Eine Suchmaschine, die einen Text ab einer gewissen Wortzahl als relevant für Menschen einstuft, handelt unintelligent, kann jedoch nichts dafür. Sie wird den Text nie bewerten können wie ein Mensch: Statt ihn zu lesen und dabei ein Dreipfundgehirn zu beheizen, zählt sie in ihm herum. Zur Zielgruppe gehört sie erst recht nicht: Sie will nichts, braucht nichts und verpasst darum das Beste. Zwischen den Zeilen liest sie nur, wenn da etwas Verbotenes steht – und beim Interpretieren, Auswerten oder Weiterleiten des Gelesenen folgt sie einem Konglomerat fremder Meinungen, die sie jedoch nie hinterfragen wird.
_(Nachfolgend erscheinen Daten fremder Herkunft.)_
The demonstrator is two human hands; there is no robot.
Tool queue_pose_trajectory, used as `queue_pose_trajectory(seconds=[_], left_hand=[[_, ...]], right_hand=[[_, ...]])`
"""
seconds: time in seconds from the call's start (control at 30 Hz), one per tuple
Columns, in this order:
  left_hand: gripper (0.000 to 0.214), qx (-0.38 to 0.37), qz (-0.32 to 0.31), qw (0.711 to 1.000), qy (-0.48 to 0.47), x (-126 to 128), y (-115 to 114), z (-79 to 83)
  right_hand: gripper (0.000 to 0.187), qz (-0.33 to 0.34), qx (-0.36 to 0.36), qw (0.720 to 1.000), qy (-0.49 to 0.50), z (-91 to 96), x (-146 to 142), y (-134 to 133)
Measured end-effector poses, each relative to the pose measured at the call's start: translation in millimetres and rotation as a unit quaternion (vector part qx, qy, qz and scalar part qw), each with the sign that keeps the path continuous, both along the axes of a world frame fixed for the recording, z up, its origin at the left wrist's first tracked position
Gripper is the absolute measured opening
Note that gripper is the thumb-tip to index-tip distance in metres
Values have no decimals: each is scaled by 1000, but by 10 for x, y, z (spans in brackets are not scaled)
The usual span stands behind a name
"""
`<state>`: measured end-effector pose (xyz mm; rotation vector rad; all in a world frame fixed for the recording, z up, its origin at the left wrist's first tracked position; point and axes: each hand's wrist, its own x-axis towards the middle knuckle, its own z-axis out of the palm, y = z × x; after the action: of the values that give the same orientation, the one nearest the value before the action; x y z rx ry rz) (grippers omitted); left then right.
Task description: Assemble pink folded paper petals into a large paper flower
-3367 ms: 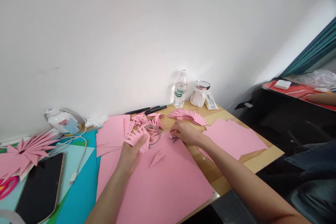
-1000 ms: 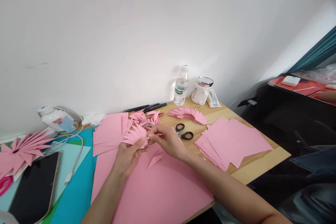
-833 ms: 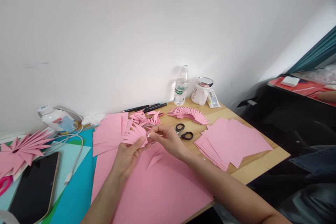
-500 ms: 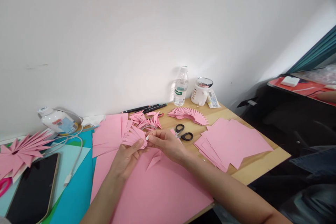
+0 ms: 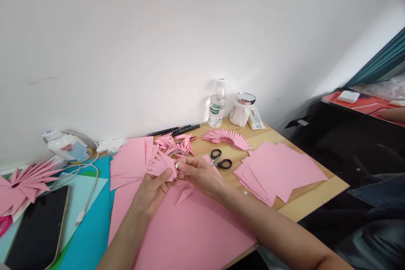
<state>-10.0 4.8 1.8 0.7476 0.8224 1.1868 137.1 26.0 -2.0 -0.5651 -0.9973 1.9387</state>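
My left hand [image 5: 151, 194] is closed around a pink folded-paper fan [image 5: 160, 165], its thumb pressed on the front pleats. At the fan's right edge my right hand [image 5: 201, 177] pinches a small white piece [image 5: 177, 165], too small to identify. The right fingertips are close against the pleats; whether they touch the paper is hard to tell. A loose folded pink piece [image 5: 185, 194] lies just below the hands on a large pink sheet [image 5: 196, 232]. Behind the fingers a clear ring [image 5: 179, 152] shows in part.
Black-handled scissors [image 5: 220, 159] lie right of my hands, before a pleated pink arc [image 5: 226, 138]. Pink sheets [image 5: 281, 168] are stacked at right. A water bottle [image 5: 217, 105] and white mug [image 5: 241, 112] stand by the wall. At left are a phone [image 5: 38, 228] and cable [image 5: 95, 177].
The view has shifted very slightly. Both hands keep the same hold on the fan and the white piece, with hardly any finger movement.
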Motion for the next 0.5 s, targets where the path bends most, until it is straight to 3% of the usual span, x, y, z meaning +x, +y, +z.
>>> queue_pose_trajectory(seconds=[0.13, 0.23, 0.4, 0.5], left_hand=[[13, 6, 22, 1000, 13, 10, -3, 8], [12, 21, 34, 998, 41, 20, -7, 13], [13, 33, 45, 991, 118, 37, -14, 10], [18, 24, 60, 988, 141, 39, -12, 2]], right_hand=[[33, -12, 44, 999, -22, -11, -6, -5], [30, -63, 138, 983, -100, 38, 11, -17], [21, -161, 345, 886, -263, 139, 86, -17], [20, -172, 397, 849, -302, 133, 117, -2]])
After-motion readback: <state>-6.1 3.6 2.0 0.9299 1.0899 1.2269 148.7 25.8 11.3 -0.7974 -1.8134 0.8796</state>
Wenn Algorithmen krank machen
Eine durchschnittlich gebildete Suchmaschine liest sehr unkonzentriert: Statt sich ein wenig Zeit zu nehmen und auch mal das Telefon abzuschalten, wenn es um das tiefere Verständnis ihrer Schöpfer, Nutzer und deren Kulturtugenden geht, sitzt sie beim Lesen zwischen allen Schreibtischen. Sie quatscht gleichzeitig mit der halben Welt, sieht sich die neuesten Videos an, spioniert, ohne sich zu interessieren, und macht nebenher ständig Mathehausaufgaben, die niemals weniger werden.
Allein die letztgenannte Tatsache erlaubt Rückschlüsse auf die innere Verfassung der Suchmaschinen. Im Internet, ihrem Berufsumfeld und Lebensmittelpunkt, sind die scheinbar allmächtigen, bienenfleißigen und nimmermüden Onlinehelden teilweise extremen Stresssituationen ausgesetzt. Sie arbeiten in Zwangshaltungen, Doppel- und Dreifachschichten sind die Regel, höchstens eine von zehn Suchmaschinen ist krankenversichert.
Ausgesucht und abgefunden
Kommen menschliche Individualbedürfnisse, Abweichungen, Sonderwünsche, Spaßsuchen und Panikhandlungen hinzu, kann der nächste Rechtschreib- oder Kommafehler irgendwo im Internet der Tropfen sein, der das Fass zum Überlaufen bringt. Nicht wenige Suchmaschinen geben auf und wenden dem Internet den Rücken zu. Weil der freie Arbeitsmarkt ihnen jedoch verschlossen ist, bleibt dann meist nur noch der Gang zum Sozialamt.
Um die Suchmaschinen zu entlasten, hat das Internet die Nutzerheit zu mehr Eigenverantwortung aufgefordert und warnt vor unreflektierter Prodigalität im Lese-, Schreib , Such- und Findeverhalten. Nur durch neue Erholungsräume und kreative Rückzugsorte, so der Internetsprecher, könnten wir ihnen ein sicheres Zeit- und Motivationsplus schaffen, in dem es auch Chancen zur Weiterbildung gäbe – viele Suchmaschinen wünschten sich beispielsweise eine Muttersprache.
Durch Orientierung an der Zielgruppe Mensch, so ein weiteres wichtiges Argument für den Aufruf, könne auch der Mensch viel lernen und letztlich seinen Umsatz auf materieller und nichtmaterieller Ebene immens steigern. Menschen, die sich darauf einlassen, können beim Konzipieren fairer Inhalte auf das spezialisierte Fachwissen der Suchmaschinen zurückgreifen und von deren Kenntnissen über diese bedarfsreiche und kaufkräftige Zielgruppe profitieren.
Gemeinsame Selbsthilfe mit der Content-Diät
Zwei im Internet besonders stark vertretene Nutzergruppen sind Anseher mit Leseschwäche und Leser mit Zeitproblemen. Trotz ihrer gravierenden Grundbelastung können auch solche Problemnutzer zu Aufbau, Füllung und Präsentation menschenorientierter Internetpräsenzen beitragen, sofern ihnen neue Wege zur betriebswirtschaftlich notwendigen Überwindung der speziesgebundenen Denkfaulheit aufgezeigt werden.
Eilige Leser nehmen den Text vor allem morgens nicht gerne schwarz. Mit Bildern wird er bekömmlicher und liegt weniger schwer im Gehirn. Ein Frühstück aus wenig starkem Text und reichlich Bildern ist die ideale Grundlage: Die Pixel liefern sofort verfügbare Energie, während der Text das Gehirn für mehrere Stunden sättigt, ohne es zu belasten.
Seitenbetreiber sollten stets ausreichend frische Bilder für Seitenbesucher bereithalten. Trotzdem sollten sich vor allem jüngere User am Text und nicht an den Bildern sattessen, da eine Unterversorgung mit Sprachbausteinen während der Wachstumsphase zum Abbau bereits erworbener Verständniskompetenzen führt. Erwachsene Menschen, die täglich Buchstaben benötigen, sollten zumindest ab und zu einen Punkt machen.